The creator of the firstiPhone worm, Ashley Towns, has announced on Twitter
that Sydney-based software firm Mogeneration has offered him a job
after his headline-grabbing antics.
The Ikee worm changed the wallpaper on infected iPhones to an
image of 1980s pop star Rick Astley.
This inconvenienced hundreds of users in Australia, who had to
restore the normal functioning of their handsets, and used up
valuable data packages to spread to other iPhone users.
The 21-year-old Towns claims he created the worm to raise
awareness about the security risks of using "jailbroken" iPhones
modified to run any application and work with any network.

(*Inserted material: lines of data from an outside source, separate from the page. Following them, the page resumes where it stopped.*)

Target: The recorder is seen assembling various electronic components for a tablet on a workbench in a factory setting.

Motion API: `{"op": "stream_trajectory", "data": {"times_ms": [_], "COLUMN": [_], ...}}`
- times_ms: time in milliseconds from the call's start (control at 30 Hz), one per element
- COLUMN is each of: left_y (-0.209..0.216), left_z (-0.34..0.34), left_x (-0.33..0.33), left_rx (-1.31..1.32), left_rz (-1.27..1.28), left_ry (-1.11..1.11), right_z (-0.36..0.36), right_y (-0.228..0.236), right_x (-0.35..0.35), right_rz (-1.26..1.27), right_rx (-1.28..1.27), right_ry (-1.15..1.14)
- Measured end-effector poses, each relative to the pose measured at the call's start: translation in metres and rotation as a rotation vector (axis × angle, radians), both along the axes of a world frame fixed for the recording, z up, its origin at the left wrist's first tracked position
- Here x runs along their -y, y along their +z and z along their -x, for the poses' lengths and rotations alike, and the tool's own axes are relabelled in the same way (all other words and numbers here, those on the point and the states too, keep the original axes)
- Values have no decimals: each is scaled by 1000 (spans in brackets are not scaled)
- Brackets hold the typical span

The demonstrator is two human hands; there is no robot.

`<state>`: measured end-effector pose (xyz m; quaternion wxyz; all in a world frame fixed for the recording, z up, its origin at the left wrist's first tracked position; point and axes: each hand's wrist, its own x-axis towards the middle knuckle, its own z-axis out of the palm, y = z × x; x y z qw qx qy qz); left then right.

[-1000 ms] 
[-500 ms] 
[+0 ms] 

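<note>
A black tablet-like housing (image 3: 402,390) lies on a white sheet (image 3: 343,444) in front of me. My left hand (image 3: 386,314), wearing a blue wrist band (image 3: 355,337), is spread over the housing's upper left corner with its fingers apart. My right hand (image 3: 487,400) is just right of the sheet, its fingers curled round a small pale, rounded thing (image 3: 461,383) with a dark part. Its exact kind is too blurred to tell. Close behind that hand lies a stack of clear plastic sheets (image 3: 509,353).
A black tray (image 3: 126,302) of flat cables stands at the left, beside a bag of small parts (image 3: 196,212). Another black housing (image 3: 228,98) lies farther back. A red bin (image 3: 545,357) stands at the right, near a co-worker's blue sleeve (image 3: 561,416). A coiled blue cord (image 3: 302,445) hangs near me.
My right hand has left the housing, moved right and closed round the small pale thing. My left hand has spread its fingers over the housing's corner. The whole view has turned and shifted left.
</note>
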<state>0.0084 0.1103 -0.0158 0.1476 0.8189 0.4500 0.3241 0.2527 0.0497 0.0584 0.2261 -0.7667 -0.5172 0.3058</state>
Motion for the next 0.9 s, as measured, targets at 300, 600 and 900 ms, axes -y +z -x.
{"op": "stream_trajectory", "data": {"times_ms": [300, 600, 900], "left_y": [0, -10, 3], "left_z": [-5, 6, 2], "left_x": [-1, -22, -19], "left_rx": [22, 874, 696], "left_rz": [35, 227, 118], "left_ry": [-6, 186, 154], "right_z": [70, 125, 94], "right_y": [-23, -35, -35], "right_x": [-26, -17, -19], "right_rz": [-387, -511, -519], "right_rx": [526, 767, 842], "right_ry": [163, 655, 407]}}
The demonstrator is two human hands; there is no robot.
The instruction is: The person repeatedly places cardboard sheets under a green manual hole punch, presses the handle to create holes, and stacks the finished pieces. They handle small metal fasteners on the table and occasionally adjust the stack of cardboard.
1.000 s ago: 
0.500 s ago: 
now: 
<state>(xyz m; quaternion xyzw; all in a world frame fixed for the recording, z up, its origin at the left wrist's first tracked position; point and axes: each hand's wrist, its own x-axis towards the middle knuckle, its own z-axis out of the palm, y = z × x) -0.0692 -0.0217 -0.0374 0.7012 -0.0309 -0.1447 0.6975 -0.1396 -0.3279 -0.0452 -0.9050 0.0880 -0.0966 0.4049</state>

But in creating Ikee, Towns also provided the template for the
more dangerous
Duh worm which hijacks iPhones for a botnet and steals
financial information, said Graham Cluley, technology consultant
for Sophos, in a
posting on his
award-winning blog.
"It jars with me that Towns has shown no regret for what he did,
and that now his utterly irresponsible behaviour appears to have
been rewarded," he wrote.
Cluley said writing viruses and worms is "not cool" and should
not be a route to employment.
However, Towns is not the first to get a job after shooting to
prominence for creating a piece of malware.
In 2007,
Li Jun, the Chinese creator of a virus that changed icons to a
picture of a panda burning joss-sticks, was employed with a £66,000
salary by a company infected by his malware.
And five years ago,
Sven Jaschan, who authored the widespread
Netsky and Sasser worms, caused outrage in the IT community
when he was hired by a German security firm.